Regarding the BEB output, all the theoretical information about its calculation and application to various empirical datasets is detailed in Yang, Wong, Nielsen (2005). The BEB output that you show refers to the M2a model, I assume. I am going to go through the output file you get when running `CODEML` with the example dataset used by Yang, Wong, Nielsen (2005), and then compare that to your output:

1. Maximum-likelihood estimates (MLEs): while you do not ask about them, I find it is important to mention that you will always find the MLEs for p0, p1, (p2), w0, w1, and w2 after the line that starts with "MLEs". Note that, for M8, you will have p0, p, q, (p1), and w after the line that starts with "Parameters in M8". If you run `CODEML` with the dataset that was used by Yang, Wong, Nielsen (2005), which can be found on the PAML GitHub repository, you will reproduce the results they report on their Table 4, where you shall see that w2>1. Below, you can find the results I got when I re-ran the analyses with the latest version of `CODEML` (I added p0, p1, p2, w0, w1, and w2 for M2a within parentheses, these are not printed on the output) together with a screenshot of Table 4 in their study:

```
(M2a)                                                                         | (M8)
MLEs of dN/dS (w) for site classes (K=3)           | Parameters in M8 (beta&w>1):
                                                                                    |
p:   (p0) 0.37712  (p1)  0.44169  (p2)  0.18119   |  p0 =   0.79950  p =   0.16719 q =   0.14883

w:  (w0) 0.05998  (w1) 1.00000  (w2) 3.62564   |  (p1 =   0.20050) w =   3.47036

```

  

2. Bayesian estimates: the BEB calculation will give you Bayesian estimates for the model parameters under M2a and M8. In that way, you can compare the estimates obtained under a maximum-likelihood approach to those obtained under a Bayesian approach. To get more familiar with the "ternary graph" and "the grid" you see in the output file, however, you will need to read Yang, Wong, Nielsen (2005). 
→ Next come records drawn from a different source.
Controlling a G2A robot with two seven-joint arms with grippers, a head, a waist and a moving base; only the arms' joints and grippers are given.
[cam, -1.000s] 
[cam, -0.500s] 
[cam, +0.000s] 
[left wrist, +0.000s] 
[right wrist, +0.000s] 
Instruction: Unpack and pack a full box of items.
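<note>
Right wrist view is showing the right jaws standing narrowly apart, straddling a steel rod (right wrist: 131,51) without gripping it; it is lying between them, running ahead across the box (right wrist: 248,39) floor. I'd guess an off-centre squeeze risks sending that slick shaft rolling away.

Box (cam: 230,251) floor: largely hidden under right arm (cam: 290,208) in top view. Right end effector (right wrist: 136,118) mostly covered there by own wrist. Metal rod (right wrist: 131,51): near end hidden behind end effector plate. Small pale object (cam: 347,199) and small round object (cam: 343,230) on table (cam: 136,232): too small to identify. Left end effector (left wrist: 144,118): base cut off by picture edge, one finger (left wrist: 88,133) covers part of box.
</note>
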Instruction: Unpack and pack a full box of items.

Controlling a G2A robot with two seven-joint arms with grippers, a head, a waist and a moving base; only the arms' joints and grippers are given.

In short, the Bayesian empirical Bayes (BEB) approach assigns a prior to the model parameters (i.e., the first lines that you see (i) under header "The grid (see ternary graph for p0-p1)" for w0 and w2 and (ii) a ternary graph that is not shown here but is shown as part of Fig. 1 in Yang, Wong, Nielsen (2005) for p0 and p1) and integrates over their uncertainties.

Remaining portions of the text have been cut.